Page 2 of 4

Re: NagiosXI Zombie process troubles

Posted: Fri Aug 18, 2017 10:35 am
by bolson
In addition, you could run load, memory, and IO checks on the NagiosXI server itself to see if the php failures correspond with resource issues on your server.

Re: NagiosXI Zombie process troubles

Posted: Fri Aug 18, 2017 12:48 pm
by ejmorrow
We reboot our servers on Sunday. This Sunday when we rebooted it looks like there was a large memory leak or something else that exhausted the memory. The server ended up becoming unresponsive so we rebooted it. Afterwards there was some complaints about msyql tables. So we ran the /usr/local/nagiosxi/scripts/repair_databases.sh which seemed to clear up those issues, but we were running into the issues we're currently having.

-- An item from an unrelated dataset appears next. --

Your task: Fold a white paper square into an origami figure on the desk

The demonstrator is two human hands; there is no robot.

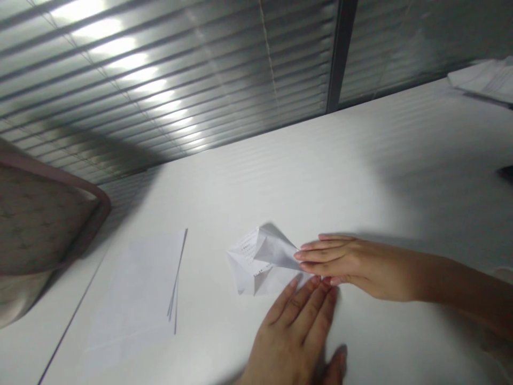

I noticed that even with Nagios shutdown the postmaster service remains busy. Looking into it, it looks like it's cleaning up data. Specifically it's doing this non-stop, and the id's are in the millions.

DELETE FROM xi_meta WHERE meta_id = xxxxxxxx

Would it be safe to drop xi_meta table and run repair_databases.sh again, cause I'm not seeing an end in sight for this?

Thanks,

Eric

Re: NagiosXI Zombie process troubles

Posted: Fri Aug 18, 2017 1:07 pm
by scottwilkerson
ejmorrow wrote:We reboot our servers on Sunday. This Sunday when we rebooted it looks like there was a large memory leak or something else that exhausted the memory. The server ended up becoming unresponsive so we rebooted it. Afterwards there was some complaints about msyql tables. So we ran the /usr/local/nagiosxi/scripts/repair_databases.sh which seemed to clear up those issues, but we were running into the issues we're currently having.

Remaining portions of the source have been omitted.